There are two reasons this is really good advice. First it ensures that the diver has the required exercise capacity to dive safely and secondly it suggests that he/she does not have significant heart disease. Few people with significant heart disease could attain that level of fitness. That said, anyone over the age of 40 and anyone under 40 with a family history of heart disease should not start a vigorous exercise program until their family doctor gives the go-ahead.
AGE And Buoyancy
Next to heart attacks the most common reason divers die is arterial gas embolism (AGE). See Coughing While Diving DIVER May 2010 and Spontaneous Pneumothorax DIVER November 2007. Sometimes AGE is the result of lung disease (asthma, pneumonia, etc.) but most often the problem derives from a panic induced ascent holding the breath. All of the five root causes of the triggering event can result in arterial gas embolism.

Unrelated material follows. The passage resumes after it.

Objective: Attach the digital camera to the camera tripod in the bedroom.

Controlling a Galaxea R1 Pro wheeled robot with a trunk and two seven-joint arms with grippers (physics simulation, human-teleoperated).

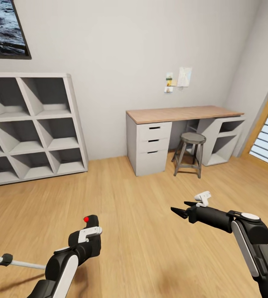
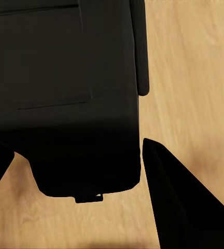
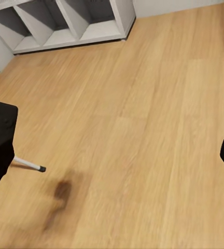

Poor buoyancy control can also result in drowning, without AGE, and other problems. In fact, buoyancy control is the hardest diving skill to learn, and the easiest to forget. Diving occasionally over the last couple of years it always takes me two or three dives to reacquire the excellent buoyancy control I used to have as a cave, drysuit, rebreather diver. Buoyancy control problems nearly killed me once and were a major factor in the diving death of a good friend. It’s such a critical skill that I will devote my next column to the subject.
The DAN diving fatalities workshop also recommended that divers “follow established training guidelines”. Divers should know how to deal with entanglement problems and they should always carry “a sharp and functional cutting tool on every dive”. They should “learn to avoid uncontrolled ascents” and “practice out-of-air drills”. Over 500 divers have died in caves and therefore the following recommendation should be no surprise. “Never go into an overhead environment unless properly trained and equipped – not even a little way and not even with a guide”.
They also recommend that you “complete a skills refresher course at least once per year or more often if you lack confidence in the currency of your skills”. This becomes even more important if you have logged only a few dives or if it has been a long time since you last dived on a regular basis. Finally, “complete only dives that are well within both your fitness and your skill limitations”.
The bottom line is that dive fatalities are relatively uncommon, and the vast majority of them could have been avoided with a few simple precautions. I have been involved in quite a few diving fatality investigations. Lawsuits usually result from a lack of information and a belief that if something bad happens, it must be someone else’s fault. In most accidents almost always it is the victim who is at fault.
Keep fit, keep healthy, and dive within your limits to reduce your risk of dying while diving to an absolute minimum.